His name was Philandro Castile. He was killed by a cop.

His name was Brent Thompson. He was a cop who was killed.

Both of them lived and loved and had people who loved them back, and we can imagine the lives surrounding both of them, and we can feel that loss, and we don’t have to pick sides.

We really don’t.

What we can do, and what we must do is understand. We must understand that being black in America is something profoundly different than anything we (I) might have experienced. We must understand that being a cop is a dangerous job with great unknowns made ever more dangerous by the goading of politicians vowing to be tough on crime.

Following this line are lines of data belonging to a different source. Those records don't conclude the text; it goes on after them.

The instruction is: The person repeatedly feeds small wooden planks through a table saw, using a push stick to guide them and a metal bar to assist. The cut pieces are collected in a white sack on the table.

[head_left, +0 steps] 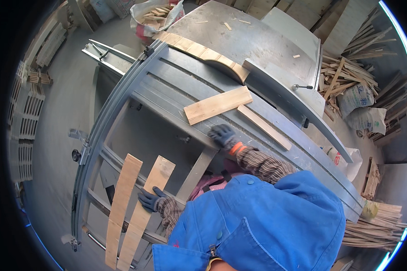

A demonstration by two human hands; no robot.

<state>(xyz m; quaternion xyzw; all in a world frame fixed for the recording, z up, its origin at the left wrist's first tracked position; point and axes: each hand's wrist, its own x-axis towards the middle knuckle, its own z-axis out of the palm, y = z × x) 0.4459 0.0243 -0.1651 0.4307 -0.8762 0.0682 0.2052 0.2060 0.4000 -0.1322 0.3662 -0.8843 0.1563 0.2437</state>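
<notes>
My left hand (151,199), in a dark grey glove, lies with fingers spread on the right one of two long, pale boards. This right board (145,213) and the left board (123,210) rest lengthwise across the machine's side frame. My right hand (222,136), also gloved, with an orange band at the wrist, lies with its fingers stretched out at the edge of the grey sliding saw table (167,77). Just beyond it a short, wide board (218,105) lies askew on the table. A narrow wood strip (264,127) lies to its right, apart from my fingers.
A grey fence (298,101) runs along the table's far side. Wood pieces (199,49) line up on the far edge. A sack of offcuts (156,18) stands at the back left. Piled strips (348,77) and sacks (357,99) lie on the right. A rail (105,106) curves along the left.
</notes>
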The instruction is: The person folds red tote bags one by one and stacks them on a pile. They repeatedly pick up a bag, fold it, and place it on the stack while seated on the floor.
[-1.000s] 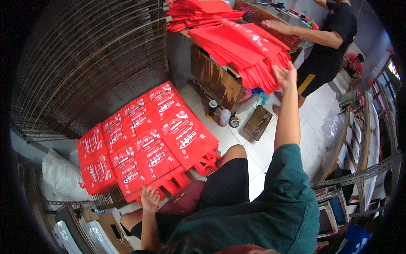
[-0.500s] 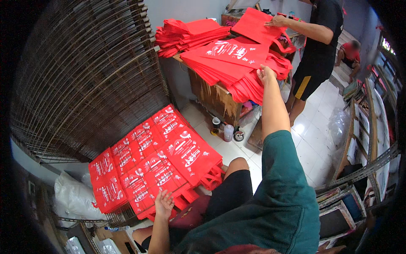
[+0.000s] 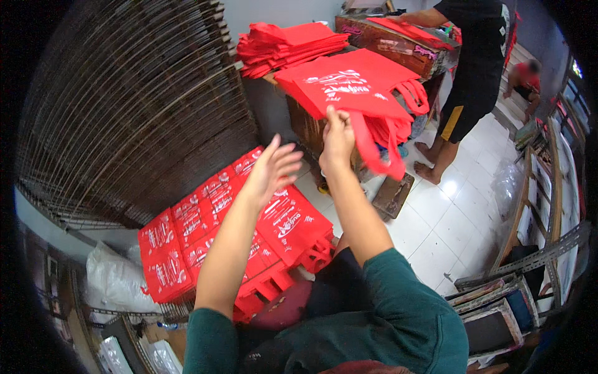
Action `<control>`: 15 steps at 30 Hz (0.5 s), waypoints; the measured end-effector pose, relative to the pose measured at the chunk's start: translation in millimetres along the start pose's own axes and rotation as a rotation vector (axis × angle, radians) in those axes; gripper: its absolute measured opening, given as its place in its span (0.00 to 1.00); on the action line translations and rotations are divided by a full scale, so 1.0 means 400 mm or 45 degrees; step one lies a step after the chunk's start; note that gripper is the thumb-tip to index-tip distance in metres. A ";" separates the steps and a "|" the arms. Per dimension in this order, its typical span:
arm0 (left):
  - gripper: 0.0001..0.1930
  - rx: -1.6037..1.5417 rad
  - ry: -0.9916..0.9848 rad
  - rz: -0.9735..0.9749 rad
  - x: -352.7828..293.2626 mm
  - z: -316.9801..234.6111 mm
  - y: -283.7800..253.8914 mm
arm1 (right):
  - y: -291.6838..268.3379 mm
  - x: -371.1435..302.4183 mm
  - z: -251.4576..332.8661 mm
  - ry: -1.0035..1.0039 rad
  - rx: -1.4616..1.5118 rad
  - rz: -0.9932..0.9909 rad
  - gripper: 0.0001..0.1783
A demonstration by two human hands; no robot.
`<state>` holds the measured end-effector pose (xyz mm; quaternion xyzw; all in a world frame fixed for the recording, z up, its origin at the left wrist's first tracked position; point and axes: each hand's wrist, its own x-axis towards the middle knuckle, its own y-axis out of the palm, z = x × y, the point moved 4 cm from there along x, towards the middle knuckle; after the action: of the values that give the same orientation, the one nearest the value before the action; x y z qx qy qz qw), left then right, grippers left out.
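My right hand (image 3: pixel 337 140) pinches the near corner of a red tote bag (image 3: pixel 349 81) with white print, beside its handle loops. The bag slants above other red bags at the wooden table (image 3: pixel 305 121), its handles hanging to the right. My left hand (image 3: pixel 273 167) is raised to the left of it, fingers apart and empty, slightly blurred. Below that hand, rows of printed red bags (image 3: pixel 215 202) lie overlapping on a low wire rack, with handles toward me.
A pile of red bags (image 3: pixel 286 45) sits at the table's far left. A co-worker (image 3: pixel 470 68) stands behind the table, a hand at a red bag (image 3: pixel 411 32) on a wooden box. Stacked wire racks (image 3: pixel 137 112) rise at left; a wooden stool (image 3: pixel 393 194) stands on the floor.
My right hand has drawn back toward me, bringing the bag's corner with it. My left hand has risen from beside the rack. The co-worker's bag has moved back onto the wooden box.
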<state>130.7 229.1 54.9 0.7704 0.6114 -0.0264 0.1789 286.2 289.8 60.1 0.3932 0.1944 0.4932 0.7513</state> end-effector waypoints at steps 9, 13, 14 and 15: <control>0.10 -0.097 0.247 -0.050 0.069 -0.059 0.088 | -0.060 -0.223 -0.063 -0.224 -0.818 0.352 0.11; 0.09 -0.079 0.380 -0.239 -0.021 -0.113 0.032 | -0.292 -0.245 -0.159 0.832 0.373 0.390 0.34; 0.09 -0.063 0.395 -0.236 -0.040 -0.118 0.005 | -0.321 -0.235 -0.135 0.828 0.492 0.362 0.39; 0.09 -0.049 0.402 -0.244 -0.063 -0.118 -0.025 | -0.338 -0.226 -0.120 0.837 0.607 0.324 0.44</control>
<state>106.6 222.0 102.9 0.6998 0.7027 0.0896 0.0919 293.4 200.5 -84.2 0.3986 0.4822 0.6224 0.4704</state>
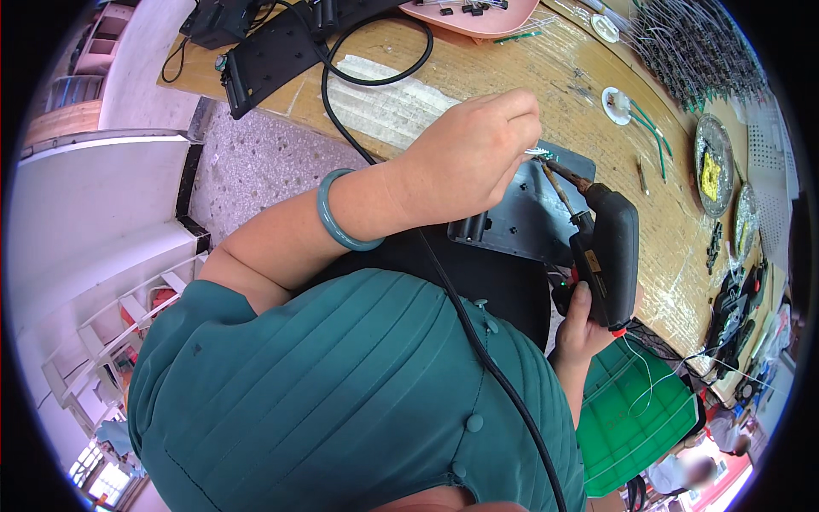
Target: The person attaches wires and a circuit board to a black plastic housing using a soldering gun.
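My right hand (578,328) grips a black soldering gun (612,247) with red parts. Its brown, stained tip and a thinner feed tube (559,189) meet at a small green circuit board (546,154). That board lies at the far edge of a dark flat plastic housing (533,218), which rests at the table's near edge. My left hand (478,154) is closed in a pinch beside the tip, over the housing. White wire (534,151) shows by its fingertips; the fingertips themselves are partly hidden behind the hand. A blue-grey bangle sits on my left wrist.
A black cable (444,273) runs across my lap and the table. Another dark housing (277,72) lies far left, below a pink tray (478,21). At right are a round metal tin (713,166) with yellow material, many bundled wires (699,51) and a green crate (640,410).
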Demonstrator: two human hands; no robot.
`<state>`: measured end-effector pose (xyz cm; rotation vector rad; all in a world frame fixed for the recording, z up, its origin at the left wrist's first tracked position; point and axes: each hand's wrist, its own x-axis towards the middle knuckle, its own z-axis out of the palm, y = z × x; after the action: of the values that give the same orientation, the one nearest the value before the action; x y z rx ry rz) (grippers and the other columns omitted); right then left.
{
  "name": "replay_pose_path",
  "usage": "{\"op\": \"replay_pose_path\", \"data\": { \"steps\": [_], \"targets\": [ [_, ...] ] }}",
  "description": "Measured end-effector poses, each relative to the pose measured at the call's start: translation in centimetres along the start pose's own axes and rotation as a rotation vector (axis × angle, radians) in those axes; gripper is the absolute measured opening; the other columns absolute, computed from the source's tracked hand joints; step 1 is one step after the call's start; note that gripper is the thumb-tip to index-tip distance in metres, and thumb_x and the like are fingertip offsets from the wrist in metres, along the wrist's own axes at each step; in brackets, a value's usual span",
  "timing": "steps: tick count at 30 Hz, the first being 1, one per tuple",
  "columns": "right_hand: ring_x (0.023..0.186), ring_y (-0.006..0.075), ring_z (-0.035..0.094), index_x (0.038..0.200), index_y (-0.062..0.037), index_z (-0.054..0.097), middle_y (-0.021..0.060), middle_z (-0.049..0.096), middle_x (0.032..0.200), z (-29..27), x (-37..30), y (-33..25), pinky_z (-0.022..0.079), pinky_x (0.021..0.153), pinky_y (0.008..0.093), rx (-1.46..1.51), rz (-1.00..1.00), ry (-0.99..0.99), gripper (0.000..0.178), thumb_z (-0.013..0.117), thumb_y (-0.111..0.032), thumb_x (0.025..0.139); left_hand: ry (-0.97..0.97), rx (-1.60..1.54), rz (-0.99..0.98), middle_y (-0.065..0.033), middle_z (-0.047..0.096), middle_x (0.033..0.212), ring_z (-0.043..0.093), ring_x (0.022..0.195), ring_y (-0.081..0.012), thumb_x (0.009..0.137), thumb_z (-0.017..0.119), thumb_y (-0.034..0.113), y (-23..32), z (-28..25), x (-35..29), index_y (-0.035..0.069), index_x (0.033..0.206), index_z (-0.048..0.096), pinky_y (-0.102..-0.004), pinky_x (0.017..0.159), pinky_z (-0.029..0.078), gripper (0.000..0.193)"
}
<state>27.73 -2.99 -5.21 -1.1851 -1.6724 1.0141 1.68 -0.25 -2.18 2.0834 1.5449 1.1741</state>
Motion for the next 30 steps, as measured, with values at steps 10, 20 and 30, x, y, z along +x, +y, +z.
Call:
{"op": "replay_pose_path", "data": {
  "steps": [10,20,30],
  "targets": [
    [0.098,0.0231,0.050,0.111,0.0025,0.053,0.0129,0.050,0.107,-0.1,0.0,0.2,0.037,0.088,0.0329,-0.004,0.012,-0.006,0.039,0.067,-0.012,0.078,-0.003,0.005,0.005,-0.0132,0.051,0.087,0.055,0.074,-0.0323,0.076,0.060,-0.001,-0.1,0.0,0.0,0.000,0.082,0.052,-0.0374,0.063,0.045,0.010],
    [0.098,0.0210,0.052,0.123,0.0046,0.041,0.0141,0.050,0.114,-1.3,-0.5,0.1,0.040,0.087,0.0333,0.274,0.206,0.058,0.054,0.064,-0.021,0.082,-0.010,-0.005,-0.004,-0.0134,0.050,0.086,0.055,0.076,-0.0329,0.076,0.059,-0.001,0.1,-0.2,0.0,-0.001,0.082,0.051,-0.0382,0.064,0.045,0.010],
    [0.100,0.0230,0.049,0.114,0.0038,0.050,0.0128,0.050,0.108,-0.5,-0.2,0.4,0.036,0.089,0.0340,0.054,0.051,0.054,0.043,0.067,-0.017,0.080,-0.069,0.052,-0.020,-0.0145,0.050,0.087,0.055,0.077,-0.0342,0.075,0.059,-0.002,0.4,-0.3,0.3,-0.002,0.084,0.051,-0.0390,0.065,0.045,0.012]
  ]
}}
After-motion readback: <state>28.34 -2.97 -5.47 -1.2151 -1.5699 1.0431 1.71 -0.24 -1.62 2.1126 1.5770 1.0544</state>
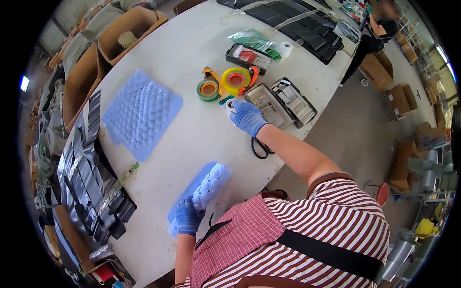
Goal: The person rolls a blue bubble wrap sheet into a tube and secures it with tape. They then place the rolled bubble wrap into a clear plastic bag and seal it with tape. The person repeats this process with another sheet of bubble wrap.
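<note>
My left hand (187, 217), in a blue glove, grips the lower end of a partly rolled light-blue bubbled mat (211, 185) near the table's front edge. My right hand (247, 118), gloved the same way, reaches across the table with its fingers closed on a small white roll (230, 104). Just beyond it are a tape dispenser with green tape (208, 91) and one with yellow tape (236, 80). Black-handled scissors (260, 149) lie partly under my right forearm. Another light-blue bubbled mat (141, 115) is spread flat at the left.
Open black boxes (293, 103) of small items sit right of my right hand; another box (248, 57) is farther back. Black plastic sheets (297, 29) cover the far end. Silver-black packaging (89, 177) lines the left edge, beside cardboard boxes (127, 36). A person (379, 29) stands at far right.
</note>
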The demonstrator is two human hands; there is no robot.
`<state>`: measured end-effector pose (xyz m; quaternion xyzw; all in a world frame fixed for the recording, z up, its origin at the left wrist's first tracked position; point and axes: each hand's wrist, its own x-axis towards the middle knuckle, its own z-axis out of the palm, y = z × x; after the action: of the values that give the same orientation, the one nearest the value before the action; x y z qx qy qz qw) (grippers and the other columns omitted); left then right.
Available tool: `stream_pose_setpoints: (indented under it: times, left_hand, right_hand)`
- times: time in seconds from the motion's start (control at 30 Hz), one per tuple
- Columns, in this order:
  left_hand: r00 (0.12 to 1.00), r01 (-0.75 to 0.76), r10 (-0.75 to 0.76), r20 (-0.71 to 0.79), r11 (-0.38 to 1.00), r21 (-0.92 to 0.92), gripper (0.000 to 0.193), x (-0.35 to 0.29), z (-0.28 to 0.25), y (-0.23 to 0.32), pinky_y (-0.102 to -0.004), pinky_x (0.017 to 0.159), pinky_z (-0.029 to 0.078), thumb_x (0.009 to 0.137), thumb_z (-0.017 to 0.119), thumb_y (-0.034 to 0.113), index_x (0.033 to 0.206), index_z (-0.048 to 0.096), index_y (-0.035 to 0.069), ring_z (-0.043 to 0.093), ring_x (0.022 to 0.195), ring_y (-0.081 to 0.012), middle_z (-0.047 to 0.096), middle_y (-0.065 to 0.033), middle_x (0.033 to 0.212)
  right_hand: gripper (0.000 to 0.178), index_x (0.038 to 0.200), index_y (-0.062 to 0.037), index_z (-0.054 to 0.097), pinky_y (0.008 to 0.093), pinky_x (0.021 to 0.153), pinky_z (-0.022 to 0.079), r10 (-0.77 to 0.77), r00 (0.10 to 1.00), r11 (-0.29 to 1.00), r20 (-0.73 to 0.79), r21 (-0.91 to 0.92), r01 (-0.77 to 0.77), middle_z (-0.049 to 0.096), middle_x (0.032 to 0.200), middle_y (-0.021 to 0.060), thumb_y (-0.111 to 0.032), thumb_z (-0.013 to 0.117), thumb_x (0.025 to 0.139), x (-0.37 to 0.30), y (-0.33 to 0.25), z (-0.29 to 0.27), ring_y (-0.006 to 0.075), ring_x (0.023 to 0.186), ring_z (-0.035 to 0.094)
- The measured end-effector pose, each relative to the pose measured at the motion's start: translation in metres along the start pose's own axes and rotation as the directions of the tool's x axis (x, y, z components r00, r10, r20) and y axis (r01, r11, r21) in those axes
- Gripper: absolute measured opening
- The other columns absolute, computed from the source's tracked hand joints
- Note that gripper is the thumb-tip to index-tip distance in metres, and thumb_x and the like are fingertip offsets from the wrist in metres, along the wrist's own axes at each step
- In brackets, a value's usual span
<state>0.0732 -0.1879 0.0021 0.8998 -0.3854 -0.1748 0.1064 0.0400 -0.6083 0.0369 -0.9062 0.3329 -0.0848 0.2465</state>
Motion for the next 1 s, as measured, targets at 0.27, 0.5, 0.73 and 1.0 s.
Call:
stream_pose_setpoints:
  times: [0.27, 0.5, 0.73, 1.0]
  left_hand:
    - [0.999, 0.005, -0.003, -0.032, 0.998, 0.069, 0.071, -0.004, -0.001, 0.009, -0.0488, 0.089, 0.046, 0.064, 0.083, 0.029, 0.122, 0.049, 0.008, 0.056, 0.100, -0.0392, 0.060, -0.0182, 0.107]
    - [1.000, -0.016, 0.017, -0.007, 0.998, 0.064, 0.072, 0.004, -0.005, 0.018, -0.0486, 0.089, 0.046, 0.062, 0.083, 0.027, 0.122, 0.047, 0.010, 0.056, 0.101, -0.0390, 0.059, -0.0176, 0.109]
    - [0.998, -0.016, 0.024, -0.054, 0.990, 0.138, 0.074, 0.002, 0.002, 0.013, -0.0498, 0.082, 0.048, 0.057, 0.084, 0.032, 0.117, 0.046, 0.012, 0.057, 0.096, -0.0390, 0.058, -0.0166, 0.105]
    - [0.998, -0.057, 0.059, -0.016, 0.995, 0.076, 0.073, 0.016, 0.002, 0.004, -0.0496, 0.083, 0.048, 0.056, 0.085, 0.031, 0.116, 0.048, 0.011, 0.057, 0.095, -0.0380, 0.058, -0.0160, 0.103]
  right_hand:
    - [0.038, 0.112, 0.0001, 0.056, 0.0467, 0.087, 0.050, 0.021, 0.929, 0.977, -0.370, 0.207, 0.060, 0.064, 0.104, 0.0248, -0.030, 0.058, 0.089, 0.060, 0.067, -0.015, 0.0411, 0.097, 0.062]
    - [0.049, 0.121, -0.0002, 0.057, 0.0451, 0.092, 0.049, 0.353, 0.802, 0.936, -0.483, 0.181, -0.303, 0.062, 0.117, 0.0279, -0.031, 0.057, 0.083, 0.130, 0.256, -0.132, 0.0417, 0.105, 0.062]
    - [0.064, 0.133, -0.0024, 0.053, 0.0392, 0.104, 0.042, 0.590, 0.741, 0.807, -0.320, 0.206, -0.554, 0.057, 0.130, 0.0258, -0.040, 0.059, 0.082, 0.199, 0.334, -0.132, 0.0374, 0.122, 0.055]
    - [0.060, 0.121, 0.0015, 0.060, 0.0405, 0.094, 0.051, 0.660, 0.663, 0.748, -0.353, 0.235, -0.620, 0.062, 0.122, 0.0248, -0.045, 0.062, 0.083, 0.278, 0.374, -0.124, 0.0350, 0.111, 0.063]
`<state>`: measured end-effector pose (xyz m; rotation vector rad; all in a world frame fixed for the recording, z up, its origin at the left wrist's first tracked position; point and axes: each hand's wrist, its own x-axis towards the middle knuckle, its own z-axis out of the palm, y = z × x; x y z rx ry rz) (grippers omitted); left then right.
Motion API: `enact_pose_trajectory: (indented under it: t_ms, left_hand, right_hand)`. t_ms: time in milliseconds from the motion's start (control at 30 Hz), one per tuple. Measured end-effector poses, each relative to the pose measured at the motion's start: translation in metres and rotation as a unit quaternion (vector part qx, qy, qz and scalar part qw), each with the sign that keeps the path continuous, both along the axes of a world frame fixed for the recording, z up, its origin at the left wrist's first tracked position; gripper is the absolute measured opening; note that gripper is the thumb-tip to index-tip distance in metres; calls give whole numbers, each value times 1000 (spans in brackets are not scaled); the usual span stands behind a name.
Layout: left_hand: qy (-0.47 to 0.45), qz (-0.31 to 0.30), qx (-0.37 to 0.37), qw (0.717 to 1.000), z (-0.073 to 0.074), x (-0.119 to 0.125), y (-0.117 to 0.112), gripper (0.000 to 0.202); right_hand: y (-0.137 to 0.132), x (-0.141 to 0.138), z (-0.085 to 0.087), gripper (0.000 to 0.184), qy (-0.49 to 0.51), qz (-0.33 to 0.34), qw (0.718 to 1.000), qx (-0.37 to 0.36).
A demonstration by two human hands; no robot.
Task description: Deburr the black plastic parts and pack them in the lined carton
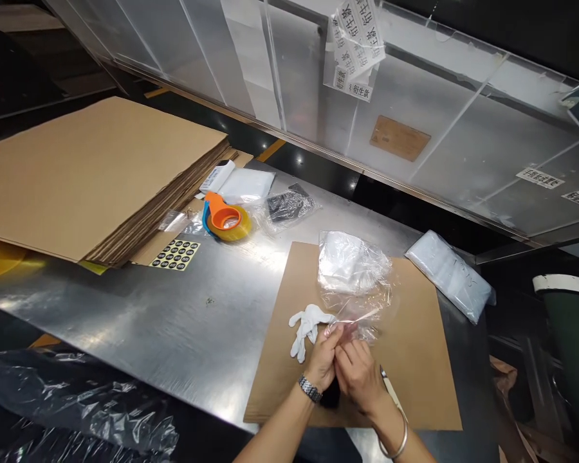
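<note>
Both hands meet over the cardboard sheet (424, 360) near the table's front. My left hand (324, 357), with a watch on its wrist, pinches the near end of a clear plastic bag (357, 312). Close against it, my right hand (358, 373) has its fingers curled on the same bag's edge. A reddish patch shows through the plastic at the fingertips; I cannot make out what it is. Beside my left hand lies a white glove (309, 325). Partly under my right wrist is a thin pale tool (390, 389) with a dark tip.
A stack of flat cardboard (106, 180) covers the table's left. An orange tape dispenser (226, 218), a sheet of round black stickers (176, 254) and a wrapped white pack (248, 184) lie beside it. Another plastic-wrapped pack (451, 273) sits at right. A translucent panel (299, 83) stands behind.
</note>
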<state>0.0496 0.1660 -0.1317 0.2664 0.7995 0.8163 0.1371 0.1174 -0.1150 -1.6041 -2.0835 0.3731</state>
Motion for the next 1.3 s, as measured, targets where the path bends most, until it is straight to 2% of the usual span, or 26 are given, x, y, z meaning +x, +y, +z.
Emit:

Made more dangerous by the clamoring of affluent white people to isolate and kow those deemed undesirable. Made more dangerous by equipment meant for military thrust upon them and an edict: budget for this or lose your budget.

We must understand that a people divided serves no one but those in power. And we must be unafraid to look one another in the eye and say, “I am sorry you have loss and pain and struggle. I have had some, too, and I want to begin to understand.”

And then we must all be ready to listen.